PublicSoftTools

Impermanent Loss Calculator

See what impermanent loss a DeFi liquidity position would suffer. Enter how much each asset's price changes to compare providing liquidity against simply holding. No signup, runs entirely in your browser.

Impermanent loss-2.02%vs simply holding the two assets
Value if held$12,500
Value in pool$12,247.45
Loss vs holding−$252.55

Impermanent loss is the gap between providing liquidity and simply holding. It grows as the two assets' prices diverge and is zero only if they move together. Trading fees you earn as a liquidity provider can offset it — this figure does not include those fees or token rewards.

How the Impermanent Loss Calculator Works

  1. 1Optionally enter your total deposit value, split 50/50 between the two assets.
  2. 2Enter the price change of Asset A since you deposited.
  3. 3Enter the price change of Asset B — set it to 0 for a stablecoin.
  4. 4Read the impermanent loss percentage, and the value held versus in the pool.

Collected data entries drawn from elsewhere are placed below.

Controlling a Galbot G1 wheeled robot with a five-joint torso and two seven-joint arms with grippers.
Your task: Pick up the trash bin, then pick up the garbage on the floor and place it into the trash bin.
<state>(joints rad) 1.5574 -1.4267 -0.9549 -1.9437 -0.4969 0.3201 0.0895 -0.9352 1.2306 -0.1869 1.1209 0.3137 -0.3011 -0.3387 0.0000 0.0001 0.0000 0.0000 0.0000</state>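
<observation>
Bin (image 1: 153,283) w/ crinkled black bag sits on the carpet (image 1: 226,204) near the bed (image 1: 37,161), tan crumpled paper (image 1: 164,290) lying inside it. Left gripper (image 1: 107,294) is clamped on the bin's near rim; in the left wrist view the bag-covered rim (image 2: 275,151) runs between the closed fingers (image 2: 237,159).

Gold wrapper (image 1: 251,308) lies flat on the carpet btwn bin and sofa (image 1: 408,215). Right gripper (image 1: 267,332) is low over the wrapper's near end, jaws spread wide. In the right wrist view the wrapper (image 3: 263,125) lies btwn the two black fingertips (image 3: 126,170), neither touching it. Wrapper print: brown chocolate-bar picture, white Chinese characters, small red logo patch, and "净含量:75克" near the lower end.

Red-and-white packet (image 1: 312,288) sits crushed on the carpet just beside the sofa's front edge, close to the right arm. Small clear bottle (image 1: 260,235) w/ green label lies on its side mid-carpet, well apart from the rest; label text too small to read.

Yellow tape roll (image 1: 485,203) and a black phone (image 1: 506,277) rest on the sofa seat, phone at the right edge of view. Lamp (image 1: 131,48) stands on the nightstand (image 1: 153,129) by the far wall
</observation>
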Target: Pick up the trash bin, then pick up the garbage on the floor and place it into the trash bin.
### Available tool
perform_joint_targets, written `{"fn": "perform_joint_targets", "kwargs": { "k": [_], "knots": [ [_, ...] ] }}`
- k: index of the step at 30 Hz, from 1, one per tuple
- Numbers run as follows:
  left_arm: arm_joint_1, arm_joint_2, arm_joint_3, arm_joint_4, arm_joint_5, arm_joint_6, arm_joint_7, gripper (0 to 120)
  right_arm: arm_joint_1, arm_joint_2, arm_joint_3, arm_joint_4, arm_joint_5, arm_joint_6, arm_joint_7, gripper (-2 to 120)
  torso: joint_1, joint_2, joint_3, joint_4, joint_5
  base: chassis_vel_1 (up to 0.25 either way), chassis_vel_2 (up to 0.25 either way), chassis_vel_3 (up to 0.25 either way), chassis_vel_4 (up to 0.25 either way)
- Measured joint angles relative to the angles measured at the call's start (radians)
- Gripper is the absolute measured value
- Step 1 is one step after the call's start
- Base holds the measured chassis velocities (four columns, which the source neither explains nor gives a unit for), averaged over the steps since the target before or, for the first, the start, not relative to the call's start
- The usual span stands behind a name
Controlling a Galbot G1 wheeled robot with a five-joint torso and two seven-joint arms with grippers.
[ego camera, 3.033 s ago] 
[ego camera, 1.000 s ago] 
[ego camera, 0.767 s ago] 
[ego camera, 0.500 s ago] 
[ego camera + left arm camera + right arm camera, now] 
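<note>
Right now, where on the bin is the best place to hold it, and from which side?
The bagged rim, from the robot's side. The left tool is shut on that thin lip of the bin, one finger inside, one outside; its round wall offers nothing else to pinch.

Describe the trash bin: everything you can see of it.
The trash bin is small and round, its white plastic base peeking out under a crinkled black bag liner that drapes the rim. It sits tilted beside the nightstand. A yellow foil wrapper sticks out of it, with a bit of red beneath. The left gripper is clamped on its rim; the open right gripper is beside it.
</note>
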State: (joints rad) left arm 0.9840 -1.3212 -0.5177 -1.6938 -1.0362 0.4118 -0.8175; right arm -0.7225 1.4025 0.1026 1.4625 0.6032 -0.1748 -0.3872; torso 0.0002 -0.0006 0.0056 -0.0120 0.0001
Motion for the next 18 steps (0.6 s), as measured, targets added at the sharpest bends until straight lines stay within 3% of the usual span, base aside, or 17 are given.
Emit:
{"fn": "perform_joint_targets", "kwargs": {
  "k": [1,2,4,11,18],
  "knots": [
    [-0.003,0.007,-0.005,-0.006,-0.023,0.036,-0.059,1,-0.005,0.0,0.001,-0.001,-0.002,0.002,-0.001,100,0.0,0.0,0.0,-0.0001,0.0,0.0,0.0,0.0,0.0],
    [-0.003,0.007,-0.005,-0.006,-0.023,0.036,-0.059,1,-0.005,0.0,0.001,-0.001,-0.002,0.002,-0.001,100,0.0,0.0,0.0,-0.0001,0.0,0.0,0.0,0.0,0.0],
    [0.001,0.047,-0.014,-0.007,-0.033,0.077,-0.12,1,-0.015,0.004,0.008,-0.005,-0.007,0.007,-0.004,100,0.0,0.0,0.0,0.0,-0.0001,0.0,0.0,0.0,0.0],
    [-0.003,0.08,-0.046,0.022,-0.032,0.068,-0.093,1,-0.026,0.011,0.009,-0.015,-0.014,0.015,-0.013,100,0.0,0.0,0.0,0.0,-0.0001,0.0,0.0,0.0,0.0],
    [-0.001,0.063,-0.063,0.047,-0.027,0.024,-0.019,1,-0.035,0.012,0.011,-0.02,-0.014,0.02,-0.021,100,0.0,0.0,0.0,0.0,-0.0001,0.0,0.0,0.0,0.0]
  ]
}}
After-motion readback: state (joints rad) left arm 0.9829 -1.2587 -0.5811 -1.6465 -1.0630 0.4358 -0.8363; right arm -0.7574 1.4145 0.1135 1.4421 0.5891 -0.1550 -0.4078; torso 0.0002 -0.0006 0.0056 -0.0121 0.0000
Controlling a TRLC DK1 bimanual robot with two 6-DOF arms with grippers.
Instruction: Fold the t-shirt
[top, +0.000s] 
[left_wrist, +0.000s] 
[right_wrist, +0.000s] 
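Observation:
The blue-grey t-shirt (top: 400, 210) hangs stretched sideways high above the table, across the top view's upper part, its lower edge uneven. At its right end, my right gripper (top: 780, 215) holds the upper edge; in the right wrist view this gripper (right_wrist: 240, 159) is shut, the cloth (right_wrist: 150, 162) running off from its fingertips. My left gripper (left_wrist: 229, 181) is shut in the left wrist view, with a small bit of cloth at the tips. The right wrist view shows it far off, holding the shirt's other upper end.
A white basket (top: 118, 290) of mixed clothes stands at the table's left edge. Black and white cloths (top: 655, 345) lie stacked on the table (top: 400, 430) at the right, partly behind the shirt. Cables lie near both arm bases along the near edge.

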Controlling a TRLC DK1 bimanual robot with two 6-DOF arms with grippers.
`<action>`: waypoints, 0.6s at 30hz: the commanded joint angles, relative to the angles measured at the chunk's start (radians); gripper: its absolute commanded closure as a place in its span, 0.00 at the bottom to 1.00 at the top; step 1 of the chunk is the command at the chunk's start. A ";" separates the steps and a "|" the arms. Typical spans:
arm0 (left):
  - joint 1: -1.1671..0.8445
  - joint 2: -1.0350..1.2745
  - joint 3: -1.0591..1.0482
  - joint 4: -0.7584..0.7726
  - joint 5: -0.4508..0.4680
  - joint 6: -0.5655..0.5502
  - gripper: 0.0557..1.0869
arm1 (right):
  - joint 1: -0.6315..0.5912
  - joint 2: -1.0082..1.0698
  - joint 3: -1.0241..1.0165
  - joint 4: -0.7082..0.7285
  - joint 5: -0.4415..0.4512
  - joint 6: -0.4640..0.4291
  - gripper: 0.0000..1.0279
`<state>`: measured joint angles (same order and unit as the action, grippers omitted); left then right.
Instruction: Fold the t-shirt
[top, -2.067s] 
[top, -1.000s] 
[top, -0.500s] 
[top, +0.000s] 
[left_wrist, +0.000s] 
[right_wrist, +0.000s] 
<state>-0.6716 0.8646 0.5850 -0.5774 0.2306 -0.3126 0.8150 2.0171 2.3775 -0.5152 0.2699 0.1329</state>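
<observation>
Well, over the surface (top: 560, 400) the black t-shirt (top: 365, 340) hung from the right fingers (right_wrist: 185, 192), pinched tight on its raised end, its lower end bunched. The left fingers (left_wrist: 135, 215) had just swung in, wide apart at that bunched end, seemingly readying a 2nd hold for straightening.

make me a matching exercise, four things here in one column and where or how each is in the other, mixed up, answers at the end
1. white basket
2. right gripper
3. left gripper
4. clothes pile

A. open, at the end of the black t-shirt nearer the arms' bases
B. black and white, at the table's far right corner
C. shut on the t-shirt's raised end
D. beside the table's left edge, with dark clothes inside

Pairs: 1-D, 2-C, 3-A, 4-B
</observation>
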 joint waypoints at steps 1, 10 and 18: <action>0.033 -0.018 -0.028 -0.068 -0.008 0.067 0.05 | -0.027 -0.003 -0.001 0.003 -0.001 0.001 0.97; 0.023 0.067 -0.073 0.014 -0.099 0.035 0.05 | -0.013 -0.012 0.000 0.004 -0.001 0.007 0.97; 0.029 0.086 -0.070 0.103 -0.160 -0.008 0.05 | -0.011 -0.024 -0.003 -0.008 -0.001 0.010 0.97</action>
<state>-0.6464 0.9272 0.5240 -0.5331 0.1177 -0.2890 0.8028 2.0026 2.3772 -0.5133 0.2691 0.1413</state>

Worked Example: One Asset Doubles Against a Stablecoin

Suppose you provide $10,000 of liquidity to an ETH/USDC pool — $5,000 of ETH and $5,000 of USDC. ETH then rises 100% while USDC stays flat. The price ratio changed by a factor of 2, so the pool value relative to holding is 2√2 ÷ (1 + 2) = 0.943, an impermanent loss of about −5.7%. If you had simply held, your assets would be worth $15,000; in the pool they are worth about $14,140 — roughly $860 less.

That $860 is the cost of the pool rebalancing you out of ETH as it rose. It is not automatically a loss overall: as a liquidity provider you also earned trading fees the whole time. If those fees exceeded $860, you came out ahead of holding; if not, you would have been better off just holding. The lesson is that impermanent loss is only one side of the ledger — always weigh it against the fees and rewards you expect to earn.

Managing Impermanent Loss

Correlated pairs lose less

Assets that move together diverge less, so they suffer less impermanent loss. Two large caps that trend similarly are gentler than a volatile alt paired with a stablecoin.

Stable pairs are safest

Stablecoin-to-stablecoin pools barely diverge, so impermanent loss is minimal. The trade-off is usually lower fee yields.

Weigh fees against loss

Liquidity provision is only worth it if fees plus rewards beat the impermanent loss. Estimate both before committing capital.

Loss is symmetric

It does not matter which asset pumps — divergence in either direction costs the same. A crash in one asset creates loss just like a rally.

It is only realized on exit

Impermanent loss becomes permanent when you withdraw. If prices converge again before you exit, the loss shrinks or disappears.

Mind the other risks

Smart-contract bugs, pool exploits, and token depegs can cost far more than impermanent loss. Only provide liquidity on protocols you trust.

Frequently Asked Questions

What is impermanent loss?

Impermanent loss is the difference in value between providing two assets to a liquidity pool and simply holding those same assets in your wallet. When the assets' prices diverge, the automated market maker rebalances your position, leaving you with less of the asset that rose and more of the one that fell — so your pool value ends up lower than if you had just held. It is called "impermanent" because it only becomes realized when you withdraw.

How is impermanent loss calculated?

For a standard 50/50 constant-product pool, impermanent loss depends on the ratio of the two assets' price changes. If that ratio is k, the pool value relative to holding is 2√k ÷ (1 + k), and impermanent loss is that figure minus one. The larger the divergence between the two assets, the bigger the loss. This tool takes each asset's price change and computes the result for you.

When is impermanent loss zero?

It is zero only when the two assets' prices move by the same percentage — including when neither moves. Any divergence between them creates loss, and the loss is symmetric: it does not matter which asset outperforms, only how far apart they move. A pair of two stablecoins has almost no impermanent loss because they barely diverge.

Do trading fees offset impermanent loss?

Yes, and this is the whole point of providing liquidity. As a liquidity provider you earn a share of the pool's trading fees, plus any token incentives. Whether liquidity provision is profitable depends on whether those fees and rewards exceed the impermanent loss over the period. This calculator shows the loss side only — you must weigh it against the fees you expect to earn.

How can I reduce impermanent loss?

Choose pairs whose prices tend to move together — for example two correlated large caps, or a stablecoin pair, which have minimal divergence. Stablecoin-to-stablecoin pools have almost no impermanent loss. Concentrated-liquidity and single-sided pools change the dynamics but introduce their own risks. Higher expected fees can also justify accepting more impermanent loss.

Is my data stored anywhere?

No. All calculations run entirely in your browser. Nothing you enter is sent to a server or stored.